Although renowned for his daring trick-shot show, PGA pro Jeremy Dale has also perfected the dark art of reducing your scores without changing your swing. Now that is what I call magic!!
If I had a pound for every time some smart arse uttered the words “It’s not how, but how many” as they sneaked a par with a shanked tee shot, followed by a topped iron, a thinned wedge and a monstrous 50 foot putt, I ‘d be a rich man indeed. OK, maybe not but I’d be at least £7 up on the deal.
It is undoubtedly an incredibly annoying phrase, at least for the purist who would rather hit one perfect shot and walk off the hole with a seven, having failed miserably to get out of a fairway bunker.
Therein lies the heart of Jeremy Dale’s tale. Would you rather play smart, look to your strengths, think your way round the course and return a score that is pretty close to your handicap, or would you rather shoot three birdies, a couple of pars and then throw in four doubles and a couple of nil returns. Death or glory. Well, our Jeremy sees no glory in death and would much rather you parred your way to certain victory. And that in a nutty nutshell is what his recently launched Scoring Schools are all about; lowering scores.
The world renowned trick-shot maestro has put away his 10 foot long driver and replaced it with his serious PGA qualified professional’s hat. He has also joined forces with luxury Leicestershire resort Stapleford Park to offer golfers the ultimate ’stay and play’ tuition break. The one day course, which I attended as a fly-on-the-wall guinea pig (if such a thing is possible!), claims to offer club golfers the opportunity to learn to score better without changing the way they swing.
“Most teachers concentrate purely on the swing”, says Dale “Many believe that all people need is a perfect swing and that a video analysis comparing you to Tiger Woods is the way to achieve it. This is fine if you can work at it but many golfers don’t have time to make major swing changes. They need simple, easy to digest shotmaking strategies that they can take to the course tomorrow – and that is exactly what these Scoring Schools provide.”
We kicked off the session in the clubhouse classroom with a kind of confessional Golfer’s Anonymous meeting; “ Hi, my name is Phil and I can’t chip and am allergic to sand”………I’m Bob, I play off nine but putt like a 28 handicappper”. Our souls revealed, we were like putty in Jeremy’s gentle hands.
Central to Dale’s philosophy is that most golfer’s can hit a half decent tee shot and knock it somewhere near the green in two, but that it often falls apart from 80 yards and in. Thus we spent at least 80% of the day concentrating on the short game, learning the art of reading putts, where to land the ballot cope with slopes and different lengths of green fringe. We also learned when to keep the ball low to eliminate the effects of varied bounce and when to reach for the skies. Although none of the information on its own was earth shattering, the whole made us all question our own methodology.
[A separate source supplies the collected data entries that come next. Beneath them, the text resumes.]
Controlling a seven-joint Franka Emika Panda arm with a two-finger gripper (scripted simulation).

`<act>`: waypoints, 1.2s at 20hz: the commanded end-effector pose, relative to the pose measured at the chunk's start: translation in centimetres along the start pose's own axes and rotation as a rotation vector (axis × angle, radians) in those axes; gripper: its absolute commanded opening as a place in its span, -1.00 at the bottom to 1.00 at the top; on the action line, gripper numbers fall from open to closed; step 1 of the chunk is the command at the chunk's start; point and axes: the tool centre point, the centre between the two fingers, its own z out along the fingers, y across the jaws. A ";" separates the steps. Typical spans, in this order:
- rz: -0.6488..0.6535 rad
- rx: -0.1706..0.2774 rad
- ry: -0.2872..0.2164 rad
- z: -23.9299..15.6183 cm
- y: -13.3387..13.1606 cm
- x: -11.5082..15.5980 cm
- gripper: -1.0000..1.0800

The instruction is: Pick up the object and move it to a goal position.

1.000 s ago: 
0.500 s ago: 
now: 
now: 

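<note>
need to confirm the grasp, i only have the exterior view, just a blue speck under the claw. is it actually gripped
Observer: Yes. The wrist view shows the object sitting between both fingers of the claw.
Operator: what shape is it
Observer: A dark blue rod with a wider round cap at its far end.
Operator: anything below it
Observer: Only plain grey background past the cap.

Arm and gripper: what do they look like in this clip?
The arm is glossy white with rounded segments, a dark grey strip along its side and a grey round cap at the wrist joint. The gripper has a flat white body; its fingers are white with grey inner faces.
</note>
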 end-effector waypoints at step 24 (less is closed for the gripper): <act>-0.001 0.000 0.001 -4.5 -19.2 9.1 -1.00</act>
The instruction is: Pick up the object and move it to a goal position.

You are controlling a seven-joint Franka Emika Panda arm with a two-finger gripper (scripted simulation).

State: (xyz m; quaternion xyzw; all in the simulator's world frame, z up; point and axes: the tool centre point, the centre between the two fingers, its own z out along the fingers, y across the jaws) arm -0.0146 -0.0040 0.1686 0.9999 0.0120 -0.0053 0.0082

Correct club selection is also a key part of Dale’s teaching. Do you really know how far your 9 iron goes on the fly? – but also in terms of asking yourself if the club you are using for a certain job is best designed for your skill level. Hence Dale will always advise a low shot from the fringe of the green when many of us are reaching for our wedges. It is all about percentages and boy does our Jeremy like to play them.
“sometimes you need to do what Tom Watson calls ‘playing bad golf really well’,” he says. As a past master of that particular school of golf, I knew exactly where he was coming from.
After sessions spent in the bunker, on the fringe, on the green and finally on the range for some iron play and heaven forbid – a bit of driving – all of us felt like we had had a real physical and mental going over. Jeremy couldn’t resist showing us a few of his crazy trick-shots at the end, but I could not help wondering which was more impressive: him hitting a duck hook with an upside down driver from a four foot tee or getting me to stop aiming at the hole with my putter even though I knew there was a six foot break!
My fellow pupils,whose handicaps ranged from 9 to 16, were equally impressed with the day, with everyone coming away feeling there had been a good balance between the theoretical and the practical, and that no one had had to make any significant changes to their swings in order to reap some instant benefits to their shot execution.
The long term effects of the school will be felt in the months to come when we take what we have learned onto the course proper. But I already feel I am a better player in my own head, which is surely half the battle.